• EXERCISE DIRECTIONS
If a line in the data below contains "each", copy it.

• DATA PROVIDED
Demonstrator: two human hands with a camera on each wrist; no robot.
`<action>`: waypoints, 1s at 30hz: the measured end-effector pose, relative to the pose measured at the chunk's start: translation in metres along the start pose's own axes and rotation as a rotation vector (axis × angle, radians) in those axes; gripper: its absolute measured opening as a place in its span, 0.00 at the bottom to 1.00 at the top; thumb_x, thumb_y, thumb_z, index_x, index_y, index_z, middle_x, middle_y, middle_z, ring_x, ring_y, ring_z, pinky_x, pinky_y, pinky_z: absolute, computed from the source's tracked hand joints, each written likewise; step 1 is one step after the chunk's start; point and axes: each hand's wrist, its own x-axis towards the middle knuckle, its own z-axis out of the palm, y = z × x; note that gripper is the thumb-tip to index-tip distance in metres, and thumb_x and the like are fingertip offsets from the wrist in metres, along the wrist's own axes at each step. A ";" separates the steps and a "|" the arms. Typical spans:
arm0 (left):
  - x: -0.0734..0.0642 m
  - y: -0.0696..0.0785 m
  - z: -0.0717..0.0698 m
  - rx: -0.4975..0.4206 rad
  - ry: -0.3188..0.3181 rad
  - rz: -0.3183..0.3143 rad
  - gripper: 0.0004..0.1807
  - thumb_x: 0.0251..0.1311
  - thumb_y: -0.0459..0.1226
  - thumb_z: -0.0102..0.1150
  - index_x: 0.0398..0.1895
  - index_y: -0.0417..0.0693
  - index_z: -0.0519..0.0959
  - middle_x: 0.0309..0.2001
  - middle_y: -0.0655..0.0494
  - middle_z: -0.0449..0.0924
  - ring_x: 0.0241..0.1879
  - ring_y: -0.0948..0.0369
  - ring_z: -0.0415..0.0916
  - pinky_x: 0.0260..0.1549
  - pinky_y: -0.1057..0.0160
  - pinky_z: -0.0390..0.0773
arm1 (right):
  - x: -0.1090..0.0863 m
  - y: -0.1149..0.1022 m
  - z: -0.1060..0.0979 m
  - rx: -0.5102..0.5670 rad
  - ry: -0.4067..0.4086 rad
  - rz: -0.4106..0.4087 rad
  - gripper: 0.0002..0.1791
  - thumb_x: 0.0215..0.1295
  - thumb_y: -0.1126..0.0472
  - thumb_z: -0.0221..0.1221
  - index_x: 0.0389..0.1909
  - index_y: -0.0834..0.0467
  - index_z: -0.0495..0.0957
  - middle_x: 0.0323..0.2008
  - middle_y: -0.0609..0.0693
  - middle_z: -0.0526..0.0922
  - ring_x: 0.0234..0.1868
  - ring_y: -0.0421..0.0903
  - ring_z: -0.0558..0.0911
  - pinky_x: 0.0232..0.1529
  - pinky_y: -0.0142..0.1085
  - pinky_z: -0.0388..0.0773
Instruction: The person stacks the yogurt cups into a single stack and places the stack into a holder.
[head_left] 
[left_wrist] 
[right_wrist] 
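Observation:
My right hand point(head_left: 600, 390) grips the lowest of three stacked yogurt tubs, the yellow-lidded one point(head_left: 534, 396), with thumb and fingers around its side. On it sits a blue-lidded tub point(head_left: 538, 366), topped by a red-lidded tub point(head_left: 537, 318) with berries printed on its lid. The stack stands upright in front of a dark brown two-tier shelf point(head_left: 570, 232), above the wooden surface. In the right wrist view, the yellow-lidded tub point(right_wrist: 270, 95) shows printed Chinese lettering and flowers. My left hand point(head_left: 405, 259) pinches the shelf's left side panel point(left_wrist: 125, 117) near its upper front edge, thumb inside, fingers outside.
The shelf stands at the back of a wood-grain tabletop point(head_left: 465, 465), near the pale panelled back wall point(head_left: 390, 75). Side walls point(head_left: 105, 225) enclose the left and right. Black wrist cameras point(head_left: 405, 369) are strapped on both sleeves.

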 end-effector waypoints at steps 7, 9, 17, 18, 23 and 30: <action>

• SOLUTION TO THE PROBLEM
Demonstrator: two human hands with a camera on each wrist; no robot.
`<action>`: waypoints, 1s at 30hz: the measured end-effector pose, relative to the pose measured at the chunk's start: translation in metres along the start pose's own axes and rotation as a rotation vector (axis × angle, radians) in those axes; gripper: its absolute measured opening as a place in its span, 0.00 at the bottom to 1.00 at the top; thumb_x, thumb_y, thumb_z, index_x, index_y, index_z, middle_x, middle_y, middle_z, ring_x, ring_y, ring_z, pinky_x, pinky_y, pinky_z: absolute, computed from the source's tracked hand joints, each written likewise; step 1 is one step after the chunk's start; point and axes: each hand's wrist, its own x-axis towards the middle knuckle, its own z-axis out of the palm, y = z × x; note that gripper is the thumb-tip to index-tip distance in metres, and thumb_x and the like are fingertip offsets from the wrist in metres, along the wrist's own axes at each step. A ";" separates the steps and a "|" the arms. Typical spans:

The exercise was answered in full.